Figure 3—figure supplement 1
Dosage-dependent inhibition of HIF-2α binding and activity by Belzutifan.

(A) Molecular structure of Belzutifan (PT-2977) and schematic illustration of its function to specifically block dimerization between HIF-2α/1β but not HIF-1α/1β. (B) Luciferase assay using a hypoxia response element (HRE)-containing reporter confirms Belzutifan dosage-dependent inhibition of HIF-2α activity in wild-type (WT) 786-O cells. Error bars represent SE. (C) Proportion of molecules as a function of diffusion coefficient for HIF-2α measured in Halo-HIF-2α knock-in (KIN) line clone A31 treated with different concentrations of Belzutifan. DMSO levels are kept the same for all conditions at 0.0002%. (D) The average bound fraction decreases (top) and the average peak diffusion coefficient increases (bottom) at increasing doses of Belzutifan. Individual measurements are indicated as black dots. (E) Regular Brownian motion with normally distributed localization error (RBME) likelihood of diffusion coefficient in individual cells for all six drug dosages.

Figure 3—figure supplement 2
Additional data for Figure 3 showing HIF-α without the intrinsically disordered region (IDR) is not able to increase HIF-1β binding or decrease its diffusion coefficient.

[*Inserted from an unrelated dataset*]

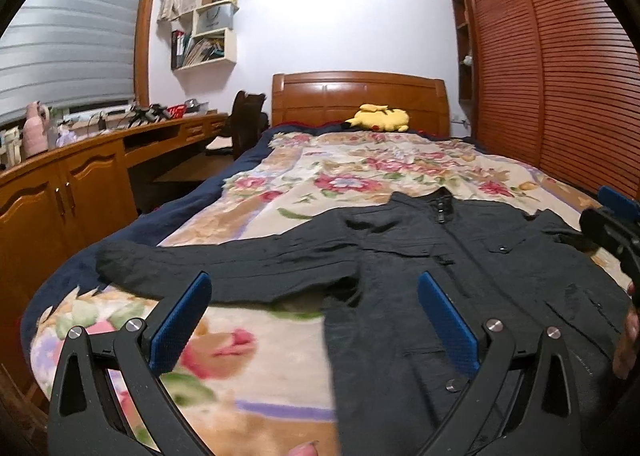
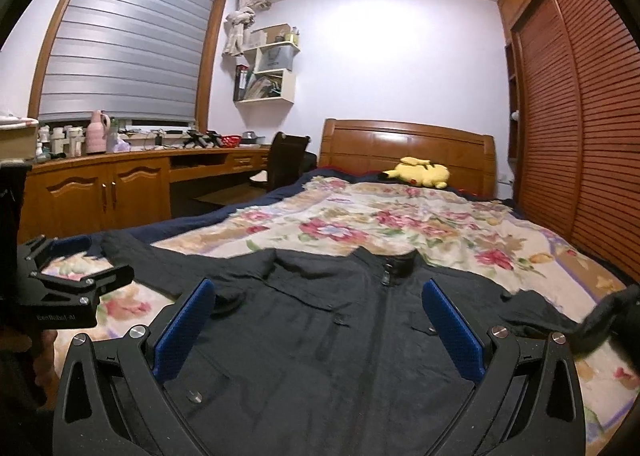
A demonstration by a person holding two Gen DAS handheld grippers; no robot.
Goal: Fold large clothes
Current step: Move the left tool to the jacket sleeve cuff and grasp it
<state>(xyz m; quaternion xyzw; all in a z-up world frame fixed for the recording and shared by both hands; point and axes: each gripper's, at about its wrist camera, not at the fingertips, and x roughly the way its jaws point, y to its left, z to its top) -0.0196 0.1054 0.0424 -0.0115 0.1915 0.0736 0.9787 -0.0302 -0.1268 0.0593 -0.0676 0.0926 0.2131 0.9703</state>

(A) Schematic of evaluating Halo-HIF-1β behavior while overexpressing only the N-terminal structured region (NT) of HIF-α in combination with small-molecule perturbation. Parental Halo-HIF-1β knock-in (KIN) cells (gray background, same as in Figure 3) and cells stably overexpressing (O.E.) either HIF-2α NT (orange in yellow background) or HIF-1α NT (red in purple background) are used, with and without treatment with 0.2 μM Belzutifan. (B) Proportion of HIF-1β molecules as a function of diffusion coefficient measured in various cells outlined in (A). Left: Treated with DMSO only, comparing HIF-1β behavior in the parental cells (black dashed curve, same as in Figure 3) and in cells expressing either HIF-1α NT (purple curve) or HIF-2α NT (yellow curve). Middle and right: Proportions of HIF-1β as a function of diffusion coefficient, measured in cells expressing either HIF-1α NT (right) or HIF-2α NT (middle) with Belzutifan treatment (gray curves), compared to the DMSO control (purple or yellow curves). (C) Summary of the average bound fractions (left) and peak diffusion coefficient (right) for conditions in (B), with black dots indicating values from each of the three individual measurements.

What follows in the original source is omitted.